--- Assignment ---
In the material below, find each line with the string "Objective" and copy it.
[Opening Data shown section]
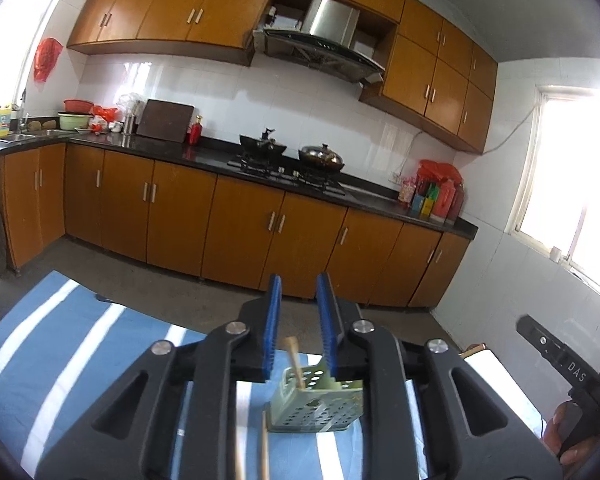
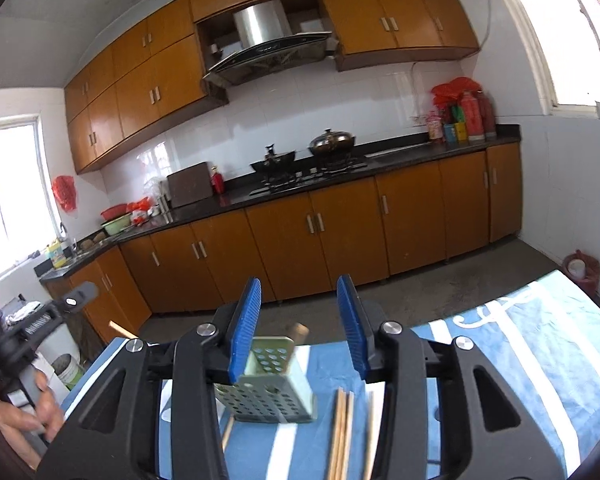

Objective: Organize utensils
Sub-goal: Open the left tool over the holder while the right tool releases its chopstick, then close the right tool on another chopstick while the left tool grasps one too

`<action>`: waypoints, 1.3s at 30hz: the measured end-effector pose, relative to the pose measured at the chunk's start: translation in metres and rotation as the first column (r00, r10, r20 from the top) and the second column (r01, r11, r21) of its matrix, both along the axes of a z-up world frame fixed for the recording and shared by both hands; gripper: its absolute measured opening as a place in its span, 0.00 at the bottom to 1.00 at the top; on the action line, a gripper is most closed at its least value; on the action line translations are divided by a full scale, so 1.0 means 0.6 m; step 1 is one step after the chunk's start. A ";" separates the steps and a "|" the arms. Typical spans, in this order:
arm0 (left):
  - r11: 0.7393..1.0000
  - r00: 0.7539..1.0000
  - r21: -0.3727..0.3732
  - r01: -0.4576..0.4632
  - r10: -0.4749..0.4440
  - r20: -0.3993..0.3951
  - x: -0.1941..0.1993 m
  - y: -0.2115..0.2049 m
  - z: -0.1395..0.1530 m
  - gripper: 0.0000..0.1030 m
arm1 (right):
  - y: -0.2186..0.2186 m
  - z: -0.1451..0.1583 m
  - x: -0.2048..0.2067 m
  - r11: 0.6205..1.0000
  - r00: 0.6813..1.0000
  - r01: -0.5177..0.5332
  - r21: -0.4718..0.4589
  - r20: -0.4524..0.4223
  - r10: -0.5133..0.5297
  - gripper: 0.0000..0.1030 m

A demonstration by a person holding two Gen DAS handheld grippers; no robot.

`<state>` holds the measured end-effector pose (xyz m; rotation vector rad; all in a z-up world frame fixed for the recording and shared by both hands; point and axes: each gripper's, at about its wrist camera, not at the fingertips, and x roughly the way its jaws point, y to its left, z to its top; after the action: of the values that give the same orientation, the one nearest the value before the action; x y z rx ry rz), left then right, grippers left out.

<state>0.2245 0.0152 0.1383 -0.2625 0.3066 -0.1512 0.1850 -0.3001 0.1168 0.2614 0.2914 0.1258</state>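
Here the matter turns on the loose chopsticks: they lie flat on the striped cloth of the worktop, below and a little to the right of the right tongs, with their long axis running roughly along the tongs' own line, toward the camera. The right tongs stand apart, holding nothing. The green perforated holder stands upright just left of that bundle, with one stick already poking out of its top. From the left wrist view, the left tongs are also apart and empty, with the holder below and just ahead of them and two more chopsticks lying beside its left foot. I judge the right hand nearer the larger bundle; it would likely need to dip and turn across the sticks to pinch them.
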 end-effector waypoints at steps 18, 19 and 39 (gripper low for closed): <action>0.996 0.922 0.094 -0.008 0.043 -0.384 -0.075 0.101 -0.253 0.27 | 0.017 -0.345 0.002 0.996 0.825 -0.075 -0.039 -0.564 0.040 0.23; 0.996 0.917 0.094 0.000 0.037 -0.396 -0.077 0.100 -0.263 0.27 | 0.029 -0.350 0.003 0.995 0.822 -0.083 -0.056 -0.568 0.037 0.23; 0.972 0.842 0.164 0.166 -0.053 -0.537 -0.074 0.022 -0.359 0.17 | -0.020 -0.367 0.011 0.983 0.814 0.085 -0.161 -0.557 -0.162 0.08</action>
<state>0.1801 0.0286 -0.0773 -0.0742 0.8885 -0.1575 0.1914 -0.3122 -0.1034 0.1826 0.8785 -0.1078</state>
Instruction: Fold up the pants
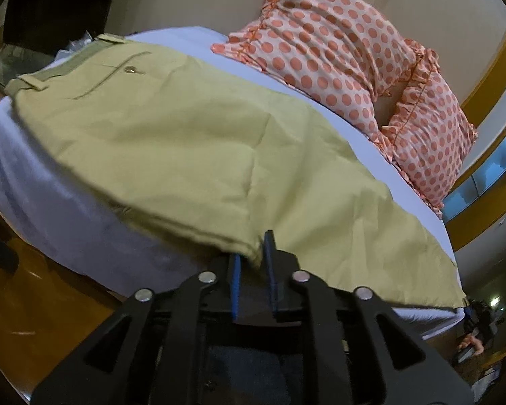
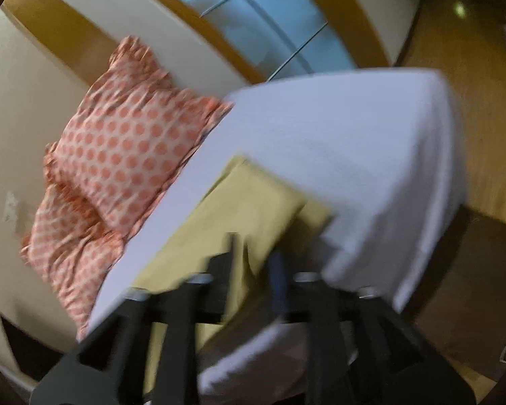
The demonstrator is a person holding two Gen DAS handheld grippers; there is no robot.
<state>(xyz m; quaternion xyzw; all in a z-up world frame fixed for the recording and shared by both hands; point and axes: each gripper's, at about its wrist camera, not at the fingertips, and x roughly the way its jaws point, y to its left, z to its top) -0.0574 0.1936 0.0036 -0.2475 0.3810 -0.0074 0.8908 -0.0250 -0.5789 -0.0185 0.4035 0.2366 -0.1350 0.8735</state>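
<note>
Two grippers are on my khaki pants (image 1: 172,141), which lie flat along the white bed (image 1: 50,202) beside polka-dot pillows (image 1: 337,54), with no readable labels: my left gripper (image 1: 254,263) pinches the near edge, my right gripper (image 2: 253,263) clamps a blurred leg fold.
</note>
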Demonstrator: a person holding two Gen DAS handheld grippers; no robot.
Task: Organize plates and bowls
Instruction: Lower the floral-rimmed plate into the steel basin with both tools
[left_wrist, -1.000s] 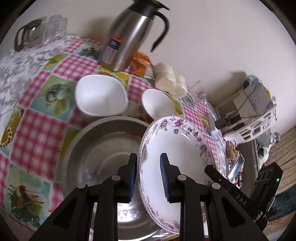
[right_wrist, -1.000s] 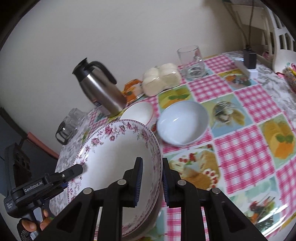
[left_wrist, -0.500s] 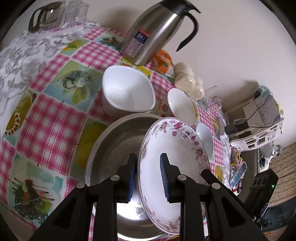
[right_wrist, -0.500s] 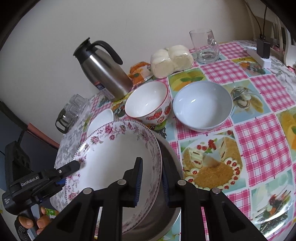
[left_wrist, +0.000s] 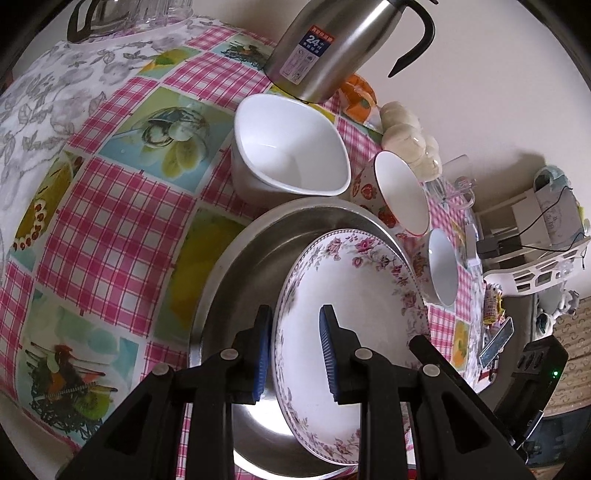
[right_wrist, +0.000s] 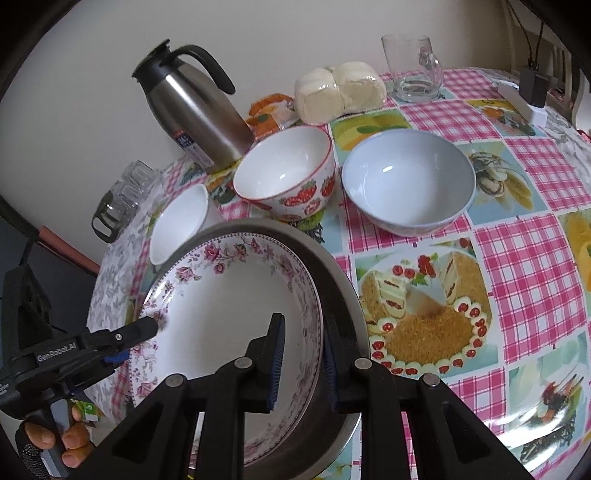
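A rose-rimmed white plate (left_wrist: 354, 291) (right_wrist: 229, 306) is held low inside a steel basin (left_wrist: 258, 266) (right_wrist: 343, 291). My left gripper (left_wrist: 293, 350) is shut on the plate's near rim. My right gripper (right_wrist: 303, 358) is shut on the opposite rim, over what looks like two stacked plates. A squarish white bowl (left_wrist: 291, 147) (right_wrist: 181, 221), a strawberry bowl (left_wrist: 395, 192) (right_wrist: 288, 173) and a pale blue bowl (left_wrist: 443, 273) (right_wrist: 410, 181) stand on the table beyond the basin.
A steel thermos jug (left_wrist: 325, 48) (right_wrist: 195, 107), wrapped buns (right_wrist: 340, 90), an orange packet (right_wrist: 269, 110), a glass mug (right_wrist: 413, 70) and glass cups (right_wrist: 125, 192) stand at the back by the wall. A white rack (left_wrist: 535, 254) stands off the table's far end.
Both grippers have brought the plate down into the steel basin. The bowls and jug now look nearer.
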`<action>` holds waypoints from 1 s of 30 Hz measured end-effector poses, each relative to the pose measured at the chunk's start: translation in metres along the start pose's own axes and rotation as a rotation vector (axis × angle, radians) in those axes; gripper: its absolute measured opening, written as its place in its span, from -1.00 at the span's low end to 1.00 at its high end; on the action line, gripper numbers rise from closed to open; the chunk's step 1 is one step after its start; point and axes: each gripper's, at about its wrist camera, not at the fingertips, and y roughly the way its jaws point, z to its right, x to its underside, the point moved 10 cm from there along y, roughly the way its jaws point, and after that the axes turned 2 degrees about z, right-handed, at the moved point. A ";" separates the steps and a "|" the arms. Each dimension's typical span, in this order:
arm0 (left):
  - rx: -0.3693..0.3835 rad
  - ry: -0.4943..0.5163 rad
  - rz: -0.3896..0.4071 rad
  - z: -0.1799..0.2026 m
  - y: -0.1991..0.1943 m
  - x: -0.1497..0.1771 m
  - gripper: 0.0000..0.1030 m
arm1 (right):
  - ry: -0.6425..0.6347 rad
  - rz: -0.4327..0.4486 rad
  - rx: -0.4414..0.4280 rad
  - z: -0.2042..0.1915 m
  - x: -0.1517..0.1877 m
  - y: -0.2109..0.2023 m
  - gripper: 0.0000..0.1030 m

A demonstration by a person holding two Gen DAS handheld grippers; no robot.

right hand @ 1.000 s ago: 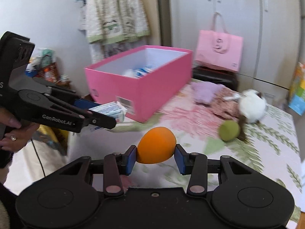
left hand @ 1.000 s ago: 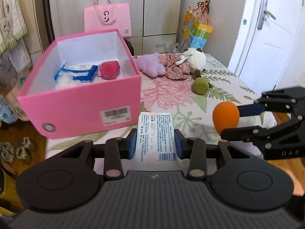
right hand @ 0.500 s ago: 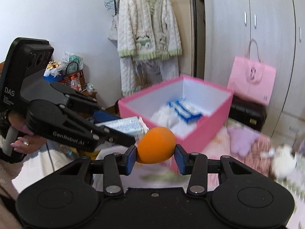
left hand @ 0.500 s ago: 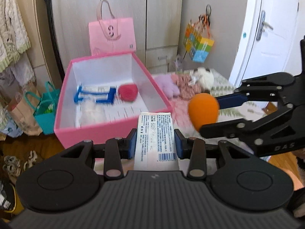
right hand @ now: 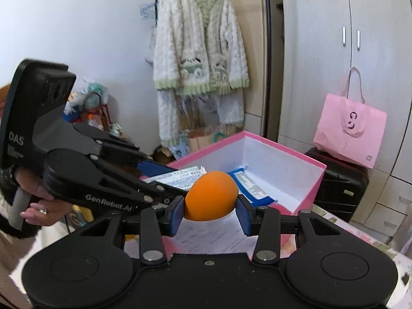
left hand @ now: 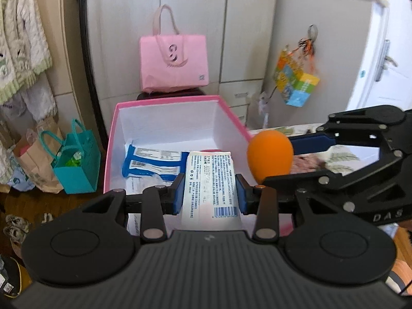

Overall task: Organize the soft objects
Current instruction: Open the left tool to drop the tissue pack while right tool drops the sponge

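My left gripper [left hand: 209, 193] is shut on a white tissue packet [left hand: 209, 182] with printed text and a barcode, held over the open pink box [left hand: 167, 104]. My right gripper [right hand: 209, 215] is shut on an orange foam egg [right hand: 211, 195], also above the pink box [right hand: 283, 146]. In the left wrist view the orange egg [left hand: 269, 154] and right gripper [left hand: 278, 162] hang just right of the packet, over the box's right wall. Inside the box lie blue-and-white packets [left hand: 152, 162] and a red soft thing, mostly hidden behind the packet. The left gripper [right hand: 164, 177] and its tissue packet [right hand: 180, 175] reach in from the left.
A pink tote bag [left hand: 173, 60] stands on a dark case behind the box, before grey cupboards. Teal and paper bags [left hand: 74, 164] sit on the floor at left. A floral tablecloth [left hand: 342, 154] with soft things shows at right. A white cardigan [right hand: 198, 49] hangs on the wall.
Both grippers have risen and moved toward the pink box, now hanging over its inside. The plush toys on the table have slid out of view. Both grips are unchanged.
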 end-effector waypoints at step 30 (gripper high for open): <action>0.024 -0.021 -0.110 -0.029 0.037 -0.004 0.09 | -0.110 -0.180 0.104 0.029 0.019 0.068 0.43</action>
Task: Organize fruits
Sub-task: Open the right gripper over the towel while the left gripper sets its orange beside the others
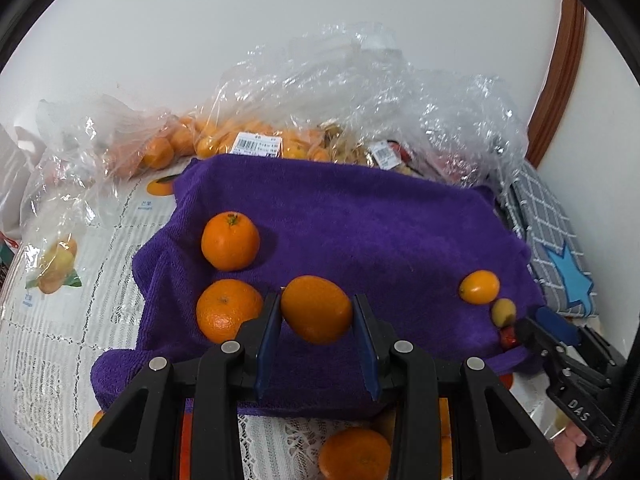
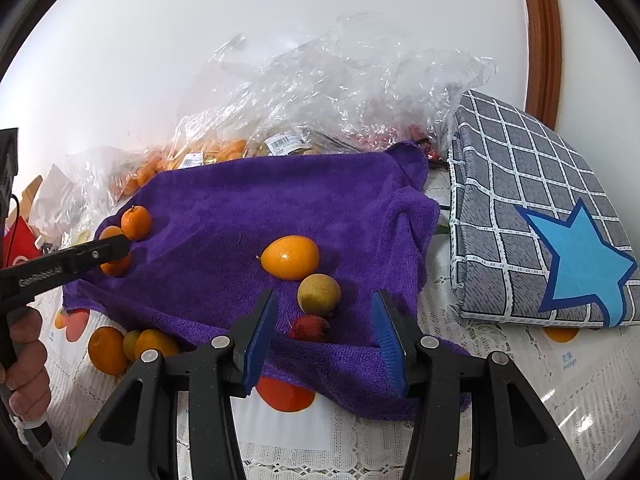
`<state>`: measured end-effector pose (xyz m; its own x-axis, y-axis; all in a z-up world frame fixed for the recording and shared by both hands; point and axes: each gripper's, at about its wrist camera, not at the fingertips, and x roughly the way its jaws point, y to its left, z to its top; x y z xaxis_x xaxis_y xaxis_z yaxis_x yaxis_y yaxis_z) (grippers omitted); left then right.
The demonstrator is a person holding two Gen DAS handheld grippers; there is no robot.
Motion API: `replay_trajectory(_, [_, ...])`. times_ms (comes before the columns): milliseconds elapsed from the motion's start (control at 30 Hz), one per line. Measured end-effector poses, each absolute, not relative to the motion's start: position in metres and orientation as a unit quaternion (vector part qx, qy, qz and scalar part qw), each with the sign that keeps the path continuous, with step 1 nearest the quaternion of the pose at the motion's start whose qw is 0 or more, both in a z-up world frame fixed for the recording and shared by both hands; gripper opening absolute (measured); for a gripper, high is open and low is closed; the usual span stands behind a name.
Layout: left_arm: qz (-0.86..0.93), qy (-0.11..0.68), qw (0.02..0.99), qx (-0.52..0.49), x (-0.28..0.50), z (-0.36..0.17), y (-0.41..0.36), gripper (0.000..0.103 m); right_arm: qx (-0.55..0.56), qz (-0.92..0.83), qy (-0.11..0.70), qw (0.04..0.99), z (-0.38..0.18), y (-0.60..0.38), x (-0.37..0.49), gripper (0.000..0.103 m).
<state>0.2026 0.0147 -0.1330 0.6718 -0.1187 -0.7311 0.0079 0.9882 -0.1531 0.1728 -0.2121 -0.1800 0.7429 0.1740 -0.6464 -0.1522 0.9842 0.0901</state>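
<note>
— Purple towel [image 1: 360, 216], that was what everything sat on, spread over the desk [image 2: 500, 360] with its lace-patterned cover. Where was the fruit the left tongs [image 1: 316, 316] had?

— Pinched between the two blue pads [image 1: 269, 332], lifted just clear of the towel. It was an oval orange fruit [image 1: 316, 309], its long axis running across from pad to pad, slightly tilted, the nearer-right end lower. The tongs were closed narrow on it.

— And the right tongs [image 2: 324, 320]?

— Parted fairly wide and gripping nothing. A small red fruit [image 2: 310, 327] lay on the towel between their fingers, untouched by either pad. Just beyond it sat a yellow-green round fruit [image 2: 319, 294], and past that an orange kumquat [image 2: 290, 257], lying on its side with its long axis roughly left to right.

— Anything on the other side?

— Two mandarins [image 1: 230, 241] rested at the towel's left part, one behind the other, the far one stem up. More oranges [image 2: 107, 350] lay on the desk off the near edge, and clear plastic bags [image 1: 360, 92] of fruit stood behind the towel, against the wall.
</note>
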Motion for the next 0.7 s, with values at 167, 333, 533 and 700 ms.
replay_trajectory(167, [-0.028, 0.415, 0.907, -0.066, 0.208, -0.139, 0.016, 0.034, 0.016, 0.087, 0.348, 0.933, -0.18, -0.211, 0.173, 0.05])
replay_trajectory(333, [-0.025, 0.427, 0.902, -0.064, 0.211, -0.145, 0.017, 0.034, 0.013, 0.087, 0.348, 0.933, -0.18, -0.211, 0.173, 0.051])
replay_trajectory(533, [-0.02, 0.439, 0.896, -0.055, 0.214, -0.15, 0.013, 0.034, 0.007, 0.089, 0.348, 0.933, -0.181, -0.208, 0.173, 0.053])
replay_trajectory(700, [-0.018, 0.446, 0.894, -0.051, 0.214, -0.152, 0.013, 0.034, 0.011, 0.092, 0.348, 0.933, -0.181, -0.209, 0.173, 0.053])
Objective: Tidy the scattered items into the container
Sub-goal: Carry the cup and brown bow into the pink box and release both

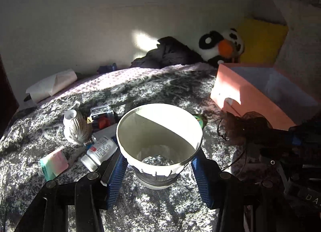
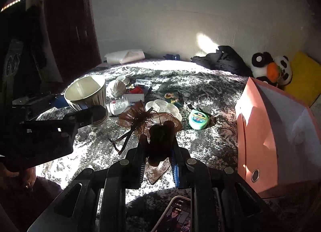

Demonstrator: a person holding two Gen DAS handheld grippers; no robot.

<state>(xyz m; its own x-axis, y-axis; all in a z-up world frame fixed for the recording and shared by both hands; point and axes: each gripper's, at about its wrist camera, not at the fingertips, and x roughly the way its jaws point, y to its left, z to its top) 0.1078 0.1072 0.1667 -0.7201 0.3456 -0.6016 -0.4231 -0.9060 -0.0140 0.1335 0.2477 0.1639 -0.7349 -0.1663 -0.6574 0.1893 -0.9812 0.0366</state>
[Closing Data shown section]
--- Exercise solution ---
Objective: Organize utensils
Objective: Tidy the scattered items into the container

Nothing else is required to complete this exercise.